Dado que o Jaime vivera sozinho e nunca tinha feito mal a um insecto, havia ali uma inestimável oportunidade para boas acções sem pesados sacrifícios, e, em boa verdade, não faltaram também benfeitores no plano imaterial que já apregoavam as sublimes qualidades do perecido, a modos de lhe prepararem, se não um altar, ao menos um lugar muito honroso na memória do colectivo da freguesia.
Por este motivo se regista a amarga desilusão observada naquele abnegado povo, quando, à noite, o Jaime de sempre, passou, no costumeiro horário, entre o café e a igreja, por entre beatas e bebedores.
_ Ó safado, então tu não morreste? Ainda bem. Ainda bem.
E foi mesmo o falso morto quem anunciou ter sabido na freguesia vizinha que, aí sim, tinha de facto falecido um tal Jorge, nas circunstâncias já conhecidas.
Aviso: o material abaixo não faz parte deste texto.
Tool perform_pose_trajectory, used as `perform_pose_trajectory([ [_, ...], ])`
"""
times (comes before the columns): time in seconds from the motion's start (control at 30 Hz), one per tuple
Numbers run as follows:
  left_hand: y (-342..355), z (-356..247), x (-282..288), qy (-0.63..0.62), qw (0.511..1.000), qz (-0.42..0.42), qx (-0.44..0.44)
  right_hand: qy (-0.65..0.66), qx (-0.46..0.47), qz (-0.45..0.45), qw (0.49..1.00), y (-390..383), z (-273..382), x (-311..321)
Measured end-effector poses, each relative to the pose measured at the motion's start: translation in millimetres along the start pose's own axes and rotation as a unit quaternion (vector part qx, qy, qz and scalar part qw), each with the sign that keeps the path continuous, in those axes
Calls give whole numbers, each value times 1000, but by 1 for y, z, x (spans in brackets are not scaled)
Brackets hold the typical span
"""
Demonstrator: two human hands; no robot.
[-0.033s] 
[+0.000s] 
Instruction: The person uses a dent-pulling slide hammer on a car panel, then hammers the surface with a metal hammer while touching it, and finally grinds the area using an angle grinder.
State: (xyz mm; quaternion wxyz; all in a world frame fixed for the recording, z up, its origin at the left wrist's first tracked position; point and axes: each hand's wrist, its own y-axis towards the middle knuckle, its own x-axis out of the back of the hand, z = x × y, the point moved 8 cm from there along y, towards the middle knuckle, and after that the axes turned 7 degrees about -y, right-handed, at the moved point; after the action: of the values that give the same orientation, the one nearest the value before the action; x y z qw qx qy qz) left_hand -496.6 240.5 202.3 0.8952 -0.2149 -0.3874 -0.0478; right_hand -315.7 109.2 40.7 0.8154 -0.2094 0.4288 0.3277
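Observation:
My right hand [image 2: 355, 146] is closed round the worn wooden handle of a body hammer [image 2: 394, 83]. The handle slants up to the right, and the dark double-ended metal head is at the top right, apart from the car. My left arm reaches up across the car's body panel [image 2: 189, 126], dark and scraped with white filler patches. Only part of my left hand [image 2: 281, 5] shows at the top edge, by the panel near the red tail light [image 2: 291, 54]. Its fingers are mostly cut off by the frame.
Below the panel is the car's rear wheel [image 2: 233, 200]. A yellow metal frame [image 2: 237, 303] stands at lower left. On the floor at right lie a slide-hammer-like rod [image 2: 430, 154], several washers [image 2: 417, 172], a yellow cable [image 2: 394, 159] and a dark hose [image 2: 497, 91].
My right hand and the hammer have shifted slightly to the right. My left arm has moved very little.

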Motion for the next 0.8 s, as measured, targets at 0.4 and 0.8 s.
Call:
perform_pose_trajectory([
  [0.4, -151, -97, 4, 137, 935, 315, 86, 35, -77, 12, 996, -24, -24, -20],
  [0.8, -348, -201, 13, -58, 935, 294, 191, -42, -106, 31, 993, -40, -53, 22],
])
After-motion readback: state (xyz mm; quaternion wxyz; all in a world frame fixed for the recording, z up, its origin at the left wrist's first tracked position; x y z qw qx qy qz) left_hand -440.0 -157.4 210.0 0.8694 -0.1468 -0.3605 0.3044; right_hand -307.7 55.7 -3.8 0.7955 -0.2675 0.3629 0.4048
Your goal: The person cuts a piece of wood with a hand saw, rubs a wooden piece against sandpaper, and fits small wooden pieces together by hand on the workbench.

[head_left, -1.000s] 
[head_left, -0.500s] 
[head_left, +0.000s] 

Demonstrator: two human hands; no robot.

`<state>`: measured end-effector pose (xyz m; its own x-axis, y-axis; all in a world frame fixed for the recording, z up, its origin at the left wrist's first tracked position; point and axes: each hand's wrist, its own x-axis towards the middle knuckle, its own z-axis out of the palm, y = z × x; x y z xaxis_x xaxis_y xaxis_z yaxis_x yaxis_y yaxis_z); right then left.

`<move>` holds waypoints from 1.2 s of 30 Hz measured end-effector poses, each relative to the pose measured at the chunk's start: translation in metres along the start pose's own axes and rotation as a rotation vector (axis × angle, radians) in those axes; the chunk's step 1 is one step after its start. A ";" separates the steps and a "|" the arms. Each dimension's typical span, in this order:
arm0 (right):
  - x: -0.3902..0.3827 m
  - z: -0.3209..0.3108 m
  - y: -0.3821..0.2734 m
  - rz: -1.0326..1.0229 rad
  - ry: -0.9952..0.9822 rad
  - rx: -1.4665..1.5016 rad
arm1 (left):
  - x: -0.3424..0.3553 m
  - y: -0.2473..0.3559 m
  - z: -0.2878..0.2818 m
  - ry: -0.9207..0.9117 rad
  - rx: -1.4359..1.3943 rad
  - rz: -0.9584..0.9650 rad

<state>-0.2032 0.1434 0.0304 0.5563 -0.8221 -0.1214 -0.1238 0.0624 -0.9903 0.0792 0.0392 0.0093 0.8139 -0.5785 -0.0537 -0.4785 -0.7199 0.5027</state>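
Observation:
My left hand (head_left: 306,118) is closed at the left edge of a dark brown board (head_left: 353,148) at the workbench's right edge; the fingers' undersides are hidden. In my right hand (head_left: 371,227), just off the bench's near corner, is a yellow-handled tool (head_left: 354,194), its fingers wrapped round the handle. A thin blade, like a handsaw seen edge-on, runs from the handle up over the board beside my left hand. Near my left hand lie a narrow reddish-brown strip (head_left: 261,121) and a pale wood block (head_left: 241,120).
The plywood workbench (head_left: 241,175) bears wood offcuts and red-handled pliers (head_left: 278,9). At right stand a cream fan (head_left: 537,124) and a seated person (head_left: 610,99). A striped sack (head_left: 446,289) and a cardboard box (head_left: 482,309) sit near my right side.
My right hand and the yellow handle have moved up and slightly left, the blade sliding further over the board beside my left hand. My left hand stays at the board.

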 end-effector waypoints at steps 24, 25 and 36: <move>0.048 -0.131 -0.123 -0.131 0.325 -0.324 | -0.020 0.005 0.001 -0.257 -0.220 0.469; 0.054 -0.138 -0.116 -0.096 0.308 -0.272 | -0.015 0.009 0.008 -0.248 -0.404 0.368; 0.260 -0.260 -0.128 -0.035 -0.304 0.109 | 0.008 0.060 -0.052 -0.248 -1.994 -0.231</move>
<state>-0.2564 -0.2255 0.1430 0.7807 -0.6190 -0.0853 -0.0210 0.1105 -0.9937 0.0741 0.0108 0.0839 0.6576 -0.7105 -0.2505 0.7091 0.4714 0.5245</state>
Mas o povo desde há muito que vinha a matar o Jaime nas suas mentes e até houve quem o quisesse culpar pelo embuste, apresentando duas excelentes razões: a primeira porque ele não tinha nada que levar uma vida coincidente com a do morto verdadeiro quando até ostentava um nome parecido; e a segunda, porque era uma imensa desfaçatez que ele aparecesse assim tão bem disposto e sereno quando todos estavam consternados e pesarosos com a sua desgraça.